The afternoon breeze was a bit a fickle-one minute we'd have 10 to 12 knots apparent, then the wind would drop to 6 to 8. It was frustrating because the day before we'd had an ideal sailing breeze. Taking the helm I quickly remembered how much fun it is to drive a powerful boat with a tiller. The connection between wind and rudder becomes instantly clear. Bringing the boat up on to the wind we found a bit of breeze. The headsail tracks are inboard along the cabintrunk, and once trimmed we banged along near 7 knots. Line-drive adjustable leads would be a nice option. The steering was light and balanced. Marek, Mitchell and Hill Goodman, the company's marketing director, were just relieved to be sailing at last. They had worked furiously to finish the boat for the United States Sailboat Show in Annapolis, Maryland, and then just as furiously to rig the boat for sea trials following the show. Considering that this was the maiden sail, the Cape Fear 38 was performing quite nicely indeed.
Although the boat felt somewhat tender initially, dumping the traveler flattened things out a bit. Easing off, the Cape Fear turned on the jets. Once I found the groove, our boat speed topped 7 knots consistently. Like most modern performance hulls, the Cape Fear 38 wants to be sailed on its lines. Flat is fast. Coming through the wind, the boat tacks effortlessly, this is when you will appreciate the small headsail. Acceleration was impressive as we gained way. Unfortunately, the wind went light as we headed off the wind. Still, I can just imagine the thrill of surfing in 15 to 20 knots of breeze-that's what the Cape Fear is made for.
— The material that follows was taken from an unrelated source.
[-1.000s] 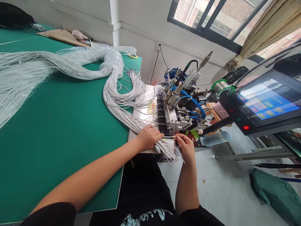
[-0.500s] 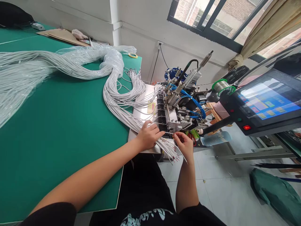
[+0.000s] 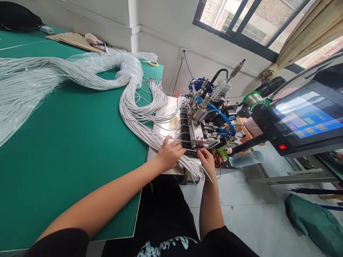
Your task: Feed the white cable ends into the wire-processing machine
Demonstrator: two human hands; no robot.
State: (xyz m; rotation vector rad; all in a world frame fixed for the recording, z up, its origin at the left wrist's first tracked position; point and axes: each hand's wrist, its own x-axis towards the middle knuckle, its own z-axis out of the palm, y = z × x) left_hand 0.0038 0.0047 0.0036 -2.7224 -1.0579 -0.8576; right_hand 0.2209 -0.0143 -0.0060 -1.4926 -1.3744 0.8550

The Cape Fear 38 is an intriguing new boat, capable of delivering thrilling sailing and offering creature comforts as well. There is plenty of competition in the racer-cruiser field these days, as top designers seem to be focusing their energies on redefining the essence of performance. It will be difficult for the Cape Fear 38 to carve out a niche in a field dominated by J Boats and Carroll Marine. But as company owner Mitchell says, "If racing is in your blood but you still want some creature comforts, then this is a boat you need to consider." When you make your way around the boat shows this year, take the time to inspect the Cape Fear 38.